Total RNAs were isolated and separated on 10% polyacrylamide–urea gel, transferred to nylon membrane (GeneScreen Plus; PerkinElmer) using IBlot (Invitrogen). The membrane was then UV cross-linked and vacuum dried at 80°C for 2 h. It was hybridized with specific 32P-labeled DNA oligos as described previously (Lamichhane et al. 2011 (link)). Blots were exposed to a phosphorimager screen, scanned, and quantified using a Phosphorimager FLA-3000 (Fujifilm). The PHA6 assay was used to assess the level of i6A37 modification (Lamichhane et al. 2013a (link),b (link); Yarham et al. 2014 (link)).

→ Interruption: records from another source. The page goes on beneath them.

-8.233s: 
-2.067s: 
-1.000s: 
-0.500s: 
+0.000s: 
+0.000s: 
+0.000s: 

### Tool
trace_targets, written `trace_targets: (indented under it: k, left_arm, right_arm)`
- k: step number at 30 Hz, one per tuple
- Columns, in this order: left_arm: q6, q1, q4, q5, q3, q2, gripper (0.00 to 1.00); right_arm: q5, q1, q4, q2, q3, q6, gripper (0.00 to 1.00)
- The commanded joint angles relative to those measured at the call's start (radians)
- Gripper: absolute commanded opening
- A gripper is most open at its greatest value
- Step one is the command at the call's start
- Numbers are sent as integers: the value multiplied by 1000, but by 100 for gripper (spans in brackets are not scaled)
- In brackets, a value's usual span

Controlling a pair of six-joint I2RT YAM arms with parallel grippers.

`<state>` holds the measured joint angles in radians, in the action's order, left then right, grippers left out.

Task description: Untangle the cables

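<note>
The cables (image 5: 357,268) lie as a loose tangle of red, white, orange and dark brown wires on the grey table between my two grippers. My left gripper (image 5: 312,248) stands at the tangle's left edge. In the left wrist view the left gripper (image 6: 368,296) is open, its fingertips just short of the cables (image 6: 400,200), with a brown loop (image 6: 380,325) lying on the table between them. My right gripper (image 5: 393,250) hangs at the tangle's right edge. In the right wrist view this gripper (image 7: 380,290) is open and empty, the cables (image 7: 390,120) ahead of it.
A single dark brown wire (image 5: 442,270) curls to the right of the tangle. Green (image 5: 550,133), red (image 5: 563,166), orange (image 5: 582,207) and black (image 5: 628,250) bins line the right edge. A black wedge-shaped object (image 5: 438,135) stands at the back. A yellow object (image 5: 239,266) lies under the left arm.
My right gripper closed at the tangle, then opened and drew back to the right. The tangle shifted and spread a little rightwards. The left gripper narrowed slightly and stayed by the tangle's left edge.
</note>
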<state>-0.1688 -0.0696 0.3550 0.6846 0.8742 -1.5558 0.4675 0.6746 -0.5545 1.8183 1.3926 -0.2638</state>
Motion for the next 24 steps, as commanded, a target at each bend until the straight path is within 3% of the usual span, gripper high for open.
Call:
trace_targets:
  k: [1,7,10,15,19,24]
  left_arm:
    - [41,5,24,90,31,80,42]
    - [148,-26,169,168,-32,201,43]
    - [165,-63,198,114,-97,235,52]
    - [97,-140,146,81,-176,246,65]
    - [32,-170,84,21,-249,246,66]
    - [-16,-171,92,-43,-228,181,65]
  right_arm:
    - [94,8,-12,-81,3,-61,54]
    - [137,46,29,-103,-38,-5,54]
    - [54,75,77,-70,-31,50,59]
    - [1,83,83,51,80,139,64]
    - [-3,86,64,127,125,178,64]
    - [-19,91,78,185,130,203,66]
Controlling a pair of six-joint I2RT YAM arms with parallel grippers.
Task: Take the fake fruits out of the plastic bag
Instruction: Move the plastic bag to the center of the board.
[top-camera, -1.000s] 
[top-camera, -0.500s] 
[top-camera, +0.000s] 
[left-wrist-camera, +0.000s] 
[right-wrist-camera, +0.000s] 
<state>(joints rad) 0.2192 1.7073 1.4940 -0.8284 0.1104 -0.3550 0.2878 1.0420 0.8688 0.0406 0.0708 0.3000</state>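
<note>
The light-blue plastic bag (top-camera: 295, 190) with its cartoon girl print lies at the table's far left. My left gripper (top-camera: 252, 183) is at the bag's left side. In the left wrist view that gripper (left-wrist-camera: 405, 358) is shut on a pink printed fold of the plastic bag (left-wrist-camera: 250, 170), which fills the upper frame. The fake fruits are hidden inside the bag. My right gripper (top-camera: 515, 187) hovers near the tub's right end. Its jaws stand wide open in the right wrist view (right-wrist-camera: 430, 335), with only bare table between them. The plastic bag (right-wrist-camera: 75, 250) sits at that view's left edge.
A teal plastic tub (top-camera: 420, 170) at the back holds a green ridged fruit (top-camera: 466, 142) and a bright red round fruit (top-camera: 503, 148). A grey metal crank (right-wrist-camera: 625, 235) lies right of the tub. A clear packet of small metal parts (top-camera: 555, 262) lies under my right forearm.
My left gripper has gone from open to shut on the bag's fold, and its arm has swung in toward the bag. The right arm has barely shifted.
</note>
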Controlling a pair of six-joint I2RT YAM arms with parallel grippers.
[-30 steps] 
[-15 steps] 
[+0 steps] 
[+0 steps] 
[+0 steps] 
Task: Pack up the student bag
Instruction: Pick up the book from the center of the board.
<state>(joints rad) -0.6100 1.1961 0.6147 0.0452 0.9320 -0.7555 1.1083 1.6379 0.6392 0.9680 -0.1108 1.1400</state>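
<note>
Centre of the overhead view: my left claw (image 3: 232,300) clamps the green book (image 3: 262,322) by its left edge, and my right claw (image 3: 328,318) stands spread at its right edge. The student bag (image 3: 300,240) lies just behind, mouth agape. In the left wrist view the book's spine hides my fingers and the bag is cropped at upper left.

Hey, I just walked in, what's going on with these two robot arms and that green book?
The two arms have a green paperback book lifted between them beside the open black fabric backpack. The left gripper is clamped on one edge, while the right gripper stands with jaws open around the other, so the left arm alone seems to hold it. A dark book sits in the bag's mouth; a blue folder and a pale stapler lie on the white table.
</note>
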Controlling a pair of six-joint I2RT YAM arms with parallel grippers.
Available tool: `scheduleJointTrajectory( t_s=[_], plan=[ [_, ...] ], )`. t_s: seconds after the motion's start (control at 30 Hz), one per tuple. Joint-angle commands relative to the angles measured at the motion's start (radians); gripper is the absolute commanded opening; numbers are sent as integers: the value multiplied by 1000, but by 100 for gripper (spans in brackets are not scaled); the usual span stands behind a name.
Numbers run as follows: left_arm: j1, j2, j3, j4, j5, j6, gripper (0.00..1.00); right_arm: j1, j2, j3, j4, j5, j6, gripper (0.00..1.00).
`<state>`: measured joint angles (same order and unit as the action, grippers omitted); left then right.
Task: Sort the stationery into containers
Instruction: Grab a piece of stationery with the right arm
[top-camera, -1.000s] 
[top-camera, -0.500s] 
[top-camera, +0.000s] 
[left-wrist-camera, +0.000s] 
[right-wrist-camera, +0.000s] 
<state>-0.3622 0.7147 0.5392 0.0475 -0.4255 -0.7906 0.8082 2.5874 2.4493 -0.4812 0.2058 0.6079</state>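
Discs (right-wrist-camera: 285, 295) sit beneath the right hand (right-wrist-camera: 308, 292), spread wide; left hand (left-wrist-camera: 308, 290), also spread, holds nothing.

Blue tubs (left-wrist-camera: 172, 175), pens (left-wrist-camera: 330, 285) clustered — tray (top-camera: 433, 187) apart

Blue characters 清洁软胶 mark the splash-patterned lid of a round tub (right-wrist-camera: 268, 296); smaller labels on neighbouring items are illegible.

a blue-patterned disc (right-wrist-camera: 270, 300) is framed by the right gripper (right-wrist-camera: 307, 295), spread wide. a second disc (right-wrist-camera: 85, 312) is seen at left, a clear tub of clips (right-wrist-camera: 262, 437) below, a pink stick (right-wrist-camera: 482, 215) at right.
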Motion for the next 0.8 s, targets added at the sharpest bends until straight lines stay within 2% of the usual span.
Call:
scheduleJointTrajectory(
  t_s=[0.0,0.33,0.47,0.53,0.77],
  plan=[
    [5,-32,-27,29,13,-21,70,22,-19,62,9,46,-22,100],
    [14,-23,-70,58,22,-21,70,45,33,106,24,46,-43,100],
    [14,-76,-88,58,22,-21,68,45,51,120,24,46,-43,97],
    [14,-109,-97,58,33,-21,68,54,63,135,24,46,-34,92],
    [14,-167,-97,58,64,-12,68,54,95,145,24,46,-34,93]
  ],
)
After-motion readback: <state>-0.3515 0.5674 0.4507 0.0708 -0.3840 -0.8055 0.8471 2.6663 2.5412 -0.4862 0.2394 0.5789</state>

Quantification of the efficiency of i6A37 modification used the formula: % modification = [1 − (ACLtit1⁺/TSLtit1⁺)/(ACLtit1-Δ/TSLtit1-Δ)] × 100, where “ACL” indicates the ACL probe and “TSL” indicates the TSL probe. As previously described, this formula includes an internal normalization from the tit1-Δ samples (Lamichhane et al. 2013a (link),b (link); Yarham et al. 2014 (link)). However, it should be noted that given the principle of PHA6 assay, which depends on the amount of hypomodified adenosine (A37), the modification ratio calculated by this formula thus represents the relative amount of i6A, but not absolute modification rate.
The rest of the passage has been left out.